Antoniette DiMarco, manager of the Humber Business School Placement Centre, said it’s all about giving students the tools they need to succeed after graduation.

The five-year partnership began in 2013, and was facilitated by Alvina Cassiani, dean of The Business School.

As part of the partnership, TJX provides Humber students with employment and internship opportunities as well as having an active presence on campus.

“They come on campus quite a bit. Many students, especially Fashion Management students, are eager to be a part of the events. It’s a chance for anyone who wants to develop their skills and knowledge in retail marketing,” said DiMarco.

Accessibility to these resources is what the Business School Placement Centre is all about.

Allison Scully, the Work Placement Advisor at the Placement Centre, said events like this happen all the time, and that they have a Retail Management Grad Program coming up in just a couple of weeks.

“It’s important for us to give (students) as much opportunity as possible, and to allow them to obtain the information they need, whether it be about interview skills inside the classroom or other platforms,” said Mary Anne Myers, a Business Degree placement advisor.

“Events like this allow students to be able to ask actual industry professionals what they want to know. It allows them to take away more information than they could anywhere else,” she said.

“Ultimately, we’ve been very fortunate with our partnership with TJX,” said DiMarco.

Monday, May 4, 2015

Personal branding is key to sell unique self

By: Shaun Fitl, Life Reporter
This article originally appeared on Humber Et Cetera on April 8, 2015

Photo curtesy of COD-Newsroom via Flickr
The Business School Placement Centre hosted a personal branding seminar Last Thursday at the Humber Lakeshore campus.

Guest speaker Nellie Vieira said the key word in personal branding is “personal” and “who it is, uniquely, that you are” is the true importance.

She is the creator of “true to the core”, a consulting system that develops personal and negotiating skills, and is also founder and president of Forrest & Associates Inc., a brand development company.

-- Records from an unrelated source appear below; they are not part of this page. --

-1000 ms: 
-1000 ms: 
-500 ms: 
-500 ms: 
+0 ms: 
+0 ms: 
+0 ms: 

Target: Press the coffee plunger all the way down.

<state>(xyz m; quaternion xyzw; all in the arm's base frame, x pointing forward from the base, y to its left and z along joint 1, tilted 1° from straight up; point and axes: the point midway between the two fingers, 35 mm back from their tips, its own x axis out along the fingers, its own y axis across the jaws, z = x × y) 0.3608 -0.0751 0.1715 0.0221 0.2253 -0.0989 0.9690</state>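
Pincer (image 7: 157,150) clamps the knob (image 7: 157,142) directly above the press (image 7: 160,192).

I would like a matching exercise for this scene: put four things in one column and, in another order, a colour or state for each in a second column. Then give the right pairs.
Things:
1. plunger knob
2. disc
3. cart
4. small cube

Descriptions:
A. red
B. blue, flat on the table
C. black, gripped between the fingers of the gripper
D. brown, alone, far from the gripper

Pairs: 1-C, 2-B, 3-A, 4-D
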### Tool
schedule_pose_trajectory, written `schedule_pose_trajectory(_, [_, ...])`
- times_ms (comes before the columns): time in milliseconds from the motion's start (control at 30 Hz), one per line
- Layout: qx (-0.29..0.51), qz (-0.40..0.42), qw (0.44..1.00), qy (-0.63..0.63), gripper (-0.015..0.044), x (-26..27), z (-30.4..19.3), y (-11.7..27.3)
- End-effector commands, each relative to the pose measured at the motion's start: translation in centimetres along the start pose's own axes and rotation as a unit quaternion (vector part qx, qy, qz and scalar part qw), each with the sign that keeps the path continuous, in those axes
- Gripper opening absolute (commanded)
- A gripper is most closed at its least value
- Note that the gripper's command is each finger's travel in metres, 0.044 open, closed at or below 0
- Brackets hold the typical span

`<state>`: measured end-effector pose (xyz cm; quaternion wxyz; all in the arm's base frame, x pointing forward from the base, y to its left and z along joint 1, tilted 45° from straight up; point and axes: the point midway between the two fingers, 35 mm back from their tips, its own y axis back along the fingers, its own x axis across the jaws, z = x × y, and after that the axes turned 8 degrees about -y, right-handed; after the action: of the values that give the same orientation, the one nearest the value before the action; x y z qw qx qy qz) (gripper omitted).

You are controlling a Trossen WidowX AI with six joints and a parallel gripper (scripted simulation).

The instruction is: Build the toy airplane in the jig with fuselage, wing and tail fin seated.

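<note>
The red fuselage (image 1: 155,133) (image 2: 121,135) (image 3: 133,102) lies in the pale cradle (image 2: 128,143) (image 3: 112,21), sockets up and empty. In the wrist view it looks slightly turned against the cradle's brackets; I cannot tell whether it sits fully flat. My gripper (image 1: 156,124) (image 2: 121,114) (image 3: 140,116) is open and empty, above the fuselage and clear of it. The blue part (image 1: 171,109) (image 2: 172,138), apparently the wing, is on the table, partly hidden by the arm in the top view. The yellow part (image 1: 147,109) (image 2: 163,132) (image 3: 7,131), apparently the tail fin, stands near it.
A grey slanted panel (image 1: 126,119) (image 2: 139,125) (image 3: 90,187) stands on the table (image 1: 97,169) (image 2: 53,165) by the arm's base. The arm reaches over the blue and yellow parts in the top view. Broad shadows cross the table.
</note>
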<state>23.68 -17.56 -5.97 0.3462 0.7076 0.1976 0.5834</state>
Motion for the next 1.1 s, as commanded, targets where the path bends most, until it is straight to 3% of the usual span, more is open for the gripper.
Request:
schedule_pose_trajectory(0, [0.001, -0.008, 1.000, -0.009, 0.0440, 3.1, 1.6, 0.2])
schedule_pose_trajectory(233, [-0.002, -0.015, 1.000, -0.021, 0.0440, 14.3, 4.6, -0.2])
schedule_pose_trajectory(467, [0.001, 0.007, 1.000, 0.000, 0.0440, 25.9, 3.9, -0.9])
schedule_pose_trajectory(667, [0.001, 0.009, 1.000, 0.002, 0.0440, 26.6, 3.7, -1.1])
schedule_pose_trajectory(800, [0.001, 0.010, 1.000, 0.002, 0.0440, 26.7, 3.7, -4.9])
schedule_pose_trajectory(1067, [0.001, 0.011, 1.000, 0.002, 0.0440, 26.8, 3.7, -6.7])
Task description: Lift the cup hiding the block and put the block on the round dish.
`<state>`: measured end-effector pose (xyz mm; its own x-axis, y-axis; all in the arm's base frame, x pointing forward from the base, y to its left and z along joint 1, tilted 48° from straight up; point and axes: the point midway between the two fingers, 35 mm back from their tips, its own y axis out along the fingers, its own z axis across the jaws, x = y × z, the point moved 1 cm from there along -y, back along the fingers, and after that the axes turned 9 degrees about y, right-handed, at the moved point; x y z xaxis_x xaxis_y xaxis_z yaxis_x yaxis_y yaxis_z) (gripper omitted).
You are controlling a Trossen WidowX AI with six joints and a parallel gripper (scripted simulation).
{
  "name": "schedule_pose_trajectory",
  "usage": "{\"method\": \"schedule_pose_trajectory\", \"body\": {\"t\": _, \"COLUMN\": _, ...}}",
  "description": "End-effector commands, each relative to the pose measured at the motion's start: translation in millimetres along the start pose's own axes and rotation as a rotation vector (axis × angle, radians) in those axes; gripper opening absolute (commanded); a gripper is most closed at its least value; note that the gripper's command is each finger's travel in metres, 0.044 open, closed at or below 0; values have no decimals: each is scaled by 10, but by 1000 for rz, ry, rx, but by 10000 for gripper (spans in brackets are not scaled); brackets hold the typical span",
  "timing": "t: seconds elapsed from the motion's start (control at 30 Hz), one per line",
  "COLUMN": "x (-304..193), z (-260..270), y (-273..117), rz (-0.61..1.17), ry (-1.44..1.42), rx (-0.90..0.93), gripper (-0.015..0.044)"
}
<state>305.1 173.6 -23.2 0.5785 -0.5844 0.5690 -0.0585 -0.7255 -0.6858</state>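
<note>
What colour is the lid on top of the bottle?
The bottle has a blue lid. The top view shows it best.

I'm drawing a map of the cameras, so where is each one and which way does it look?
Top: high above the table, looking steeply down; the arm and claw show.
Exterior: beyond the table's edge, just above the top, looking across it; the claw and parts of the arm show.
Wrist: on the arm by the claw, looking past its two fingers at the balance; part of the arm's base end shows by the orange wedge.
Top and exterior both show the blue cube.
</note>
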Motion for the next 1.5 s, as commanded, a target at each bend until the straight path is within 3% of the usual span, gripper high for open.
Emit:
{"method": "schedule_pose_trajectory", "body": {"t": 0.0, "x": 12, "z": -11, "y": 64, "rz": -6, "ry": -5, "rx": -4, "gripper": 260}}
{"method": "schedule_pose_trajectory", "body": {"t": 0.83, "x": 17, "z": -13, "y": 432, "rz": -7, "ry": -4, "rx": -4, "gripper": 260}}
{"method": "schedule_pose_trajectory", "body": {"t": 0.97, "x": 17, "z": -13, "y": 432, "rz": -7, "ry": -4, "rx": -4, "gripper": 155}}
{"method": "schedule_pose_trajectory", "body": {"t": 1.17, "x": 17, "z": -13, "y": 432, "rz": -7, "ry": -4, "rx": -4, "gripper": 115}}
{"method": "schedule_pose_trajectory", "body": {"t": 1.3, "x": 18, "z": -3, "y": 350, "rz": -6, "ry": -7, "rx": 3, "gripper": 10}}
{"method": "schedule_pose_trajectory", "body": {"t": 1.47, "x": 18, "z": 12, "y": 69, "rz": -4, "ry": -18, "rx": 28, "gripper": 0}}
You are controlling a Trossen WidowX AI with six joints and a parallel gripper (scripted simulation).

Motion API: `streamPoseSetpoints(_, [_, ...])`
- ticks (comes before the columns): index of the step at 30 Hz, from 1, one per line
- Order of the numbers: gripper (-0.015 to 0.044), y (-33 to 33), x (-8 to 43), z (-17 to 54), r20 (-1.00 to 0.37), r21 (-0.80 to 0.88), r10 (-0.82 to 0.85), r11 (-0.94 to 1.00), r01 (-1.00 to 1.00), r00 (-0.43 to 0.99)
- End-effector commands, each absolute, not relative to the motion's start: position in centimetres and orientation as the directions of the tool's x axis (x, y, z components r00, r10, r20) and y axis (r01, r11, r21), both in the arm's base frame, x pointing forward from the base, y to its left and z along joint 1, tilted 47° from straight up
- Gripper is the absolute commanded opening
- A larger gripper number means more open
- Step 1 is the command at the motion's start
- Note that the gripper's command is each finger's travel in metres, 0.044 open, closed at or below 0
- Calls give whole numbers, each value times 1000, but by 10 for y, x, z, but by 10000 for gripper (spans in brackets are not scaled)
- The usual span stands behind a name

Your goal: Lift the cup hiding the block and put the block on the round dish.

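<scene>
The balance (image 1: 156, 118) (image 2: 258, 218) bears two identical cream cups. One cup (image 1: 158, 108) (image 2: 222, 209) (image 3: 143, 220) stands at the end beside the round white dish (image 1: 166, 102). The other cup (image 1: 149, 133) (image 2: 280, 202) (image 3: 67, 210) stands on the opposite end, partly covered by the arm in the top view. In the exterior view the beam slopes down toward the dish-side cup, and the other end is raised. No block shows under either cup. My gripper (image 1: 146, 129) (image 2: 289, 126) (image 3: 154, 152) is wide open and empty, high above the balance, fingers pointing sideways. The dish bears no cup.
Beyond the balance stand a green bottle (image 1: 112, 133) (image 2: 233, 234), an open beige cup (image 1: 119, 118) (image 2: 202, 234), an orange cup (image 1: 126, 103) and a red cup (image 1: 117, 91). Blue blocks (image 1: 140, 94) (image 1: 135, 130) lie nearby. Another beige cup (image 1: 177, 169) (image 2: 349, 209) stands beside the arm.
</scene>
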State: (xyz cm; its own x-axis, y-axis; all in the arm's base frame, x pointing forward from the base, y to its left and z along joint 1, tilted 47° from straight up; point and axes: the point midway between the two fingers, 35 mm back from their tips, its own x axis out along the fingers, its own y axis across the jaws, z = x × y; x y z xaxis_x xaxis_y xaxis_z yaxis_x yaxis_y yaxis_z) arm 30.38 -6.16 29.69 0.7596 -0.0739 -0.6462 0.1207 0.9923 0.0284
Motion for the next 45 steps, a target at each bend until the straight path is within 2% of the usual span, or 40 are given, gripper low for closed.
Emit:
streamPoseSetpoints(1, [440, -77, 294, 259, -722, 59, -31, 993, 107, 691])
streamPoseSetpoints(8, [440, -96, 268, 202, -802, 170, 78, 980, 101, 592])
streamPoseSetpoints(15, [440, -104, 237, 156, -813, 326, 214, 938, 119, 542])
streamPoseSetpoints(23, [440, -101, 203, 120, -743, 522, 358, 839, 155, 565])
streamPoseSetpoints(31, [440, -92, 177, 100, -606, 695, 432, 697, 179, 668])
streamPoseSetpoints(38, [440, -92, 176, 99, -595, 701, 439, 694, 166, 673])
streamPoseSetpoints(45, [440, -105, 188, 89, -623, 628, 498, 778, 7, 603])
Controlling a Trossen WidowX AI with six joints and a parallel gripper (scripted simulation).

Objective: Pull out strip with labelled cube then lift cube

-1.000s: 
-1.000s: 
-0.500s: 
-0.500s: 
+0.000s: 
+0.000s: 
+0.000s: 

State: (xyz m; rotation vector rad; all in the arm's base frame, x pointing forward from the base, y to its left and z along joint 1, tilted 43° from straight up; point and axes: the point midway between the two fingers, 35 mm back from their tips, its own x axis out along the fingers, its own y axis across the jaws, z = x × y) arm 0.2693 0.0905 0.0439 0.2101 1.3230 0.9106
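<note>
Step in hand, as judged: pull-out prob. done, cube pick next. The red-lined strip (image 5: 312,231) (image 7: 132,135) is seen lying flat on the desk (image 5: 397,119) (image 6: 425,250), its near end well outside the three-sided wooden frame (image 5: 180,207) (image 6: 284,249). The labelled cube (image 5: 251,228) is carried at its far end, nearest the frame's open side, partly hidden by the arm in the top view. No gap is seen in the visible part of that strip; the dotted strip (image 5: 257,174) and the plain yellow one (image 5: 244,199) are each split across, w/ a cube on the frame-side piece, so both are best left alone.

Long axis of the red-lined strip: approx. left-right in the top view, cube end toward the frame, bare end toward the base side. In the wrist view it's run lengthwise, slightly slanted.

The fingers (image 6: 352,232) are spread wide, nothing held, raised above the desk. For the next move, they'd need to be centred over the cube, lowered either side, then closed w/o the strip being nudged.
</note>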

Vieira was invited to speak because she is an “internationally recognized negotiation expert” who runs a “Toronto-based organization specializing in communication and behaviour skills development that effects positive relationship management,” said Antoniette Di Marco, manager of the Placement Centre.

“Talent is not about what you got on your last exam… it’s about how you apply the knowledge you’ve received,” said Vieira.

“Personal branding allows a person to actually identify with not just competencies and qualifications but the uniqueness they can offer,” she said.

A true personal branding means the person has brought their qualifications and competencies to life in a way that differentiates them from other people with the same, said Vieira.

“Nellie (Vieira) has successfully blended philosophy and psychology with competencies and proven techniques to assist her vast professional client portfolio,” said Di Marco.

As a professional speaker, consultant, trainer and coach, Vieira is passionate about results at every aspect of interface requiring person-to-person interaction, she said.

“Going into the work world, the attempt is often to mold yourself or address what you’re going to be with an idea of what your employer expects you to be,” said Vieira.

She said the main goal is not simply modeling oneself to what employers desire, but it is more important to discover who the individual is as a person and to market that as a “true to the core” quality.

“A company wants to know that you’re willing to think outside the box,” said Vieira.

“Personal branding identifies that you’re willing to push the boundaries,” she said.

“An organization wants to be able to say it has progressive thinking and is constantly improving,” she said.


“We’re no longer looking for compliance … we’re looking for innovation,” she said.